* Task requirements *
Return all of the data exactly, omitting any images.

* Exercise data *
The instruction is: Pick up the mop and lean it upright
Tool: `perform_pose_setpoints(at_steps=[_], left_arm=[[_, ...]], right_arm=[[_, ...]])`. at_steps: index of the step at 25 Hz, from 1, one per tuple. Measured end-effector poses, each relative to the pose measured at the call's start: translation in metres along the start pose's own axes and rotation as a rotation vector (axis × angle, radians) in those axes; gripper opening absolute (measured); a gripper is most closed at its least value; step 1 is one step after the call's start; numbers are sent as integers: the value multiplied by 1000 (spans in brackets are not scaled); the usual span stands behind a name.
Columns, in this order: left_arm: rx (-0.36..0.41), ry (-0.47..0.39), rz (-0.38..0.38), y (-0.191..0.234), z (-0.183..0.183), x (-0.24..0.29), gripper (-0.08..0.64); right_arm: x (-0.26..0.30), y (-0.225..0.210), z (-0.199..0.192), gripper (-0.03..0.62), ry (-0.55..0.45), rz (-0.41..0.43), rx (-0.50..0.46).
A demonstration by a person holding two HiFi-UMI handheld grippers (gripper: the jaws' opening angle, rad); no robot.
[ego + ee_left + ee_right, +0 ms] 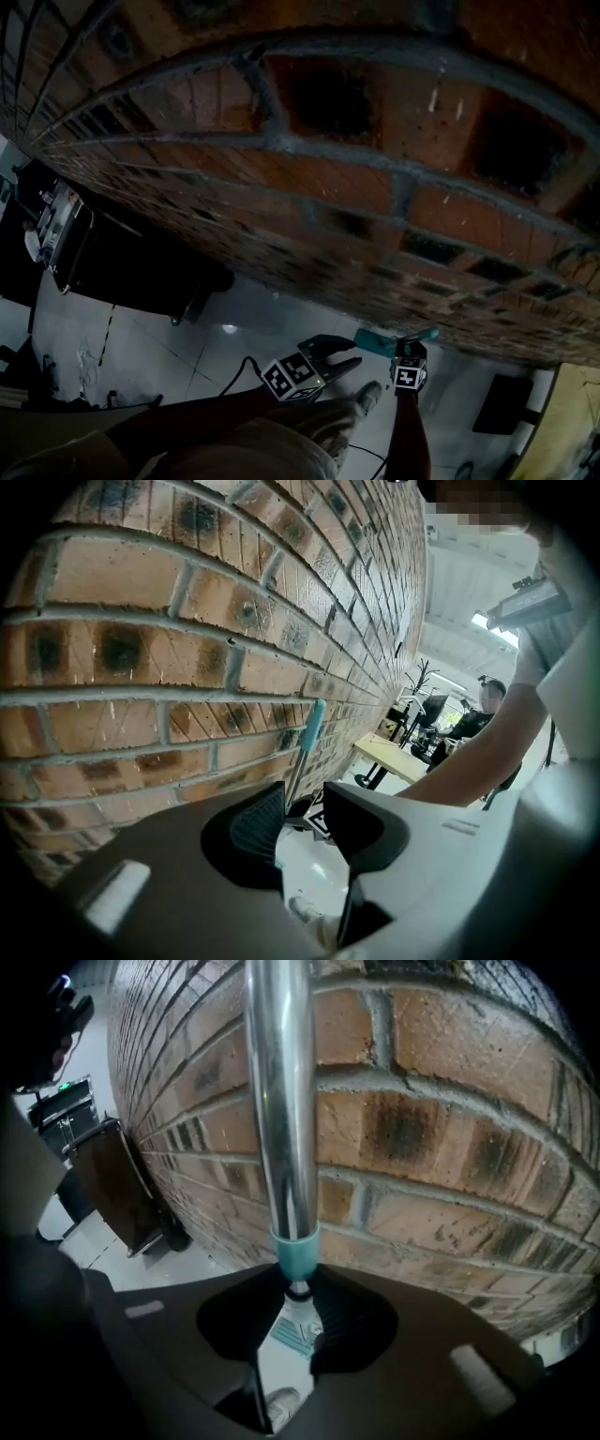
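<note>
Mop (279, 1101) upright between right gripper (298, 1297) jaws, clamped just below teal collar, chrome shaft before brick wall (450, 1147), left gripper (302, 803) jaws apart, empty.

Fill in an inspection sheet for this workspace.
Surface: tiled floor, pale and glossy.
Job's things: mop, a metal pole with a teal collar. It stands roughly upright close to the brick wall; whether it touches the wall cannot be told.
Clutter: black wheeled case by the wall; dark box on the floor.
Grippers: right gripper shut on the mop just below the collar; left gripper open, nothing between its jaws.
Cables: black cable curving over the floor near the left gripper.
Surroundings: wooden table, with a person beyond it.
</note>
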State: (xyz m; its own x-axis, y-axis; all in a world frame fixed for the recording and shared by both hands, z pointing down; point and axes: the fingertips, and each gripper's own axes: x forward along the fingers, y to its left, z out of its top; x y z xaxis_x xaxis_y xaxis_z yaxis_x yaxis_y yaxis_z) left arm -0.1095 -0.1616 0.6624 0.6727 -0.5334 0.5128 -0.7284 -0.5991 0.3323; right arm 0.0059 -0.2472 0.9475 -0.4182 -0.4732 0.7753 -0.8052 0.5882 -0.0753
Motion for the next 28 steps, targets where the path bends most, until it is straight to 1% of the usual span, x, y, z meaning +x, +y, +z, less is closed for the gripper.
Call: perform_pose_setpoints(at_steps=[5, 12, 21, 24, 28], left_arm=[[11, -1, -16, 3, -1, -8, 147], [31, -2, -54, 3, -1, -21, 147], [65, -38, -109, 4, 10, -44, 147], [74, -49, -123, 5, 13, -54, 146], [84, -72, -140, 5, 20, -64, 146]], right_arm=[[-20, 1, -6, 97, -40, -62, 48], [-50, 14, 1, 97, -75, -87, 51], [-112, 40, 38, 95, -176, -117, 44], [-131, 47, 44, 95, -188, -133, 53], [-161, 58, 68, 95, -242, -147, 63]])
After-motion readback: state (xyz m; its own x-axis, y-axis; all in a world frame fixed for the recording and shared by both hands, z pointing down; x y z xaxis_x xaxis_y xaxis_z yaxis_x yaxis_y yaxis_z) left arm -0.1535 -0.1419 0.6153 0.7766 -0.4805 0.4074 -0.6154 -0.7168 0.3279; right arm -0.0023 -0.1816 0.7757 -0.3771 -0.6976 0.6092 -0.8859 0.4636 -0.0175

* Result of this task *
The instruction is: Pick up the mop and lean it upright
Tool: `perform_pose_setpoints(at_steps=[_], left_arm=[[_, ...]], right_arm=[[_, ...]])`. at_steps: index of the step at 25 Hz, from 1, one per tuple. Measured end-effector poses, each relative to the pose measured at the call's start: translation in metres along the start pose's own axes and rotation as a rotation vector (axis × angle, radians) in those axes; gripper opening absolute (measured); a gripper is most closed at its least value; step 1 is one step after the call's start; numbers are sent as integers: the value multiplied by 1000 (spans in brackets are not scaled); the usual span stands behind a name.
Columns, in this order: left_arm: rx (-0.36..0.41), ry (-0.47..0.39), rz (-0.38..0.38), y (-0.191..0.234), z (-0.183..0.183), x (-0.24..0.29), gripper (-0.08..0.64); right_arm: x (-0.26..0.30), y (-0.225..0.210), z (-0.199..0.192), gripper (-0.03..0.62), ry (-0.55..0.45), rz (-0.41..0.43), rx (-0.50..0.46).
A demonstration by a person holding two HiFi-UMI handheld grippers (gripper: the jaws' opening angle, rad); no robot.
[ego + ee_left + ee_right, +0 ms] 
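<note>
Mop (279, 1101) upright between right gripper (298, 1297) jaws, clamped just below teal collar, chrome shaft before brick wall (450, 1147), left gripper (302, 803) jaws apart, empty.

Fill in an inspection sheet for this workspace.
Surface: tiled floor, pale and glossy.
Job's things: mop, a metal pole with a teal collar. It stands roughly upright close to the brick wall; whether it touches the wall cannot be told.
Clutter: black wheeled case by the wall; dark box on the floor.
Grippers: right gripper shut on the mop just below the collar; left gripper open, nothing between its jaws.
Cables: black cable curving over the floor near the left gripper.
Surroundings: wooden table, with a person beyond it.
</note>
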State: (xyz m; its own x-axis, y-axis; all in a world frame fixed for the recording and shared by both hands, z pointing down; point and axes: the fingertips, and each gripper's own axes: x forward along the fingers, y to its left, z out of its top; x y z xaxis_x xaxis_y xaxis_z yaxis_x yaxis_y yaxis_z) left arm -0.1095 -0.1616 0.6624 0.6727 -0.5334 0.5128 -0.7284 -0.5991 0.3323; right arm 0.0059 -0.2472 0.9475 -0.4182 -0.4732 0.7753 -0.8052 0.5882 -0.0753
Motion for the next 28 steps, targets where the path bends most, until it is straight to 1% of the usual span, x, y, z meaning +x, +y, +z, less is closed for the gripper.
Call: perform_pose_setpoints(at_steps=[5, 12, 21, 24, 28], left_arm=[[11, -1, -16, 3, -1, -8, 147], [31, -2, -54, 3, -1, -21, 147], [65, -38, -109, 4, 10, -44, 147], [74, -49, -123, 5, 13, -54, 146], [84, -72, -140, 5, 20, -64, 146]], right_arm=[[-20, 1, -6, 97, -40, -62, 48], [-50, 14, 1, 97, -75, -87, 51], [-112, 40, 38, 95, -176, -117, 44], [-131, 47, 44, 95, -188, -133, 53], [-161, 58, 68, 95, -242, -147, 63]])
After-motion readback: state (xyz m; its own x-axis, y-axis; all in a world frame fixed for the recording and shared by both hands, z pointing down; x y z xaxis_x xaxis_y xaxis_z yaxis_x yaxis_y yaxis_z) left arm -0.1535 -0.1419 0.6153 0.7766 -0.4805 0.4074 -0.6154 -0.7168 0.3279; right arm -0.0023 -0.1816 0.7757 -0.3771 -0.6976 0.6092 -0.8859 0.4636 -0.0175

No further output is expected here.